José Miguel Barrios - Royal Meteorological Institute of Belgium
Evapotranspiration (ET) is the flux of water from the Earth’s surface into the atmosphere. This water flux results from water evaporation and plant respiration and its estimation is required for a number of applications as it provides valuable information on the water cycle and the Earth’s surface energy balance.
The Royal Meteorological Institute of Belgium (RMI) has developed -in the framework of the EUMETSAT’s LSA-SAF initiative- an operational service for estimating ET in near-real time (https://landsaf.ipma.pt). This product adopts the spatial resolution and extent of the observations by the SEVIRI sensor onboard the Meteosat Second Generation (MSG) satellite. The high temporal resolution of the LSA-SAF ET product is a big asset. The spatial resolution, however, can still be too coarse for a certain number of applications over non-homogeneous areas.
In this respect RMI is evaluating the use of Proba-V-derived products to enhance the spatial detail of ET estimates. The Proba-V-based LAI is of particular interest for testing statistical downscaling techniques towards the estimation of daily ET.
A Virtual Research Environment with the wealth of data and tools
In pursuing our goals, the MEP virtual machine (VM) has been particularly useful. The most relevant aspect is the wealth of geospatial data readily available there. The set of Proba-V images in geotiff format has been particularly useful.
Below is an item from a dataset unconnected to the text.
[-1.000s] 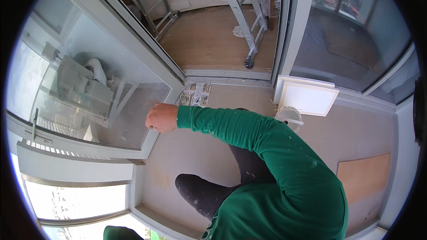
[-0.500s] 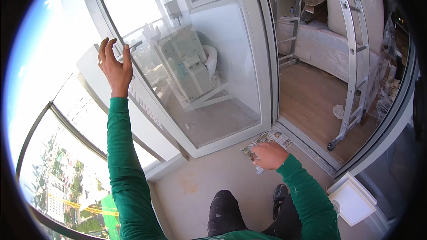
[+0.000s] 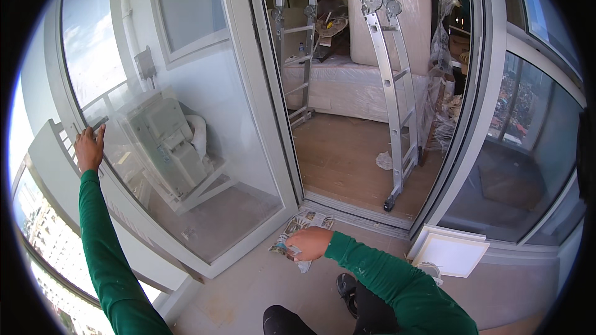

This aspect will become even more important in our future work as we intend to extend the scope of our work from mostly European study sites to ecosystems all over the world.
Other important feature of the VM is the set of scientific software tools made available for scripting and visualization. The possibility of scripting in Python or R and performing analysis and other procedures for spatial layers in GRASS GIS has been an attractive element of the VM. Since these tools are available in our local machines as well, much of the work can be done indistinctly in our local machines and in the VM.
So far I have used only the Virtual Machines (also Jupyter Notebooks, but not extensive) and I am very satisfied.
A major strength of MEP is the fast availability of data originating from remote sensing. A useful complement to these datasets for our purposes would be the incorporation of Sentinel-3 observations in the available datasets. Also, a number of “static” or basic layers would be useful; for instance, land cover (like ESA-CCI), climatic regions (like the Köppen classification), country borders, etc.
The current features of Virtual Machines do allow us to perform the work which we envisage for the coming months and we will keep on using the Proba-V MEP as we do today. If the Proba-V MEP provides access to Sentinel-3 data and derived vegetation products, the platform remains interesting for us in the coming years.
References - results
Estimates of daily ET have been derived at 1 km and 0.3 km spatial resolutions, i.e. over the grids of Proba-V 1 km and 0.3 km imagery. The ET estimates resulted from performing a pixel-based energy balance forced by satellite and meteorological data in addition to parameters related to the land cover class. In this exercise the 1 km estimates were statistically downscaled through Random Forest modelling. The seasonal patterns of vegetation were obtained from Proba-V observations and were key for achieving the target spatial resolutions. The study was performed in the upper basin of the Biebrza river, in Poland in the framework of the HiWet project funded by BELSPO (contract SR/00/301). Figure 1 shows the modelled ET time series as contrasted with validation data obtained from an eddy covariance station as well as ET maps for two dates.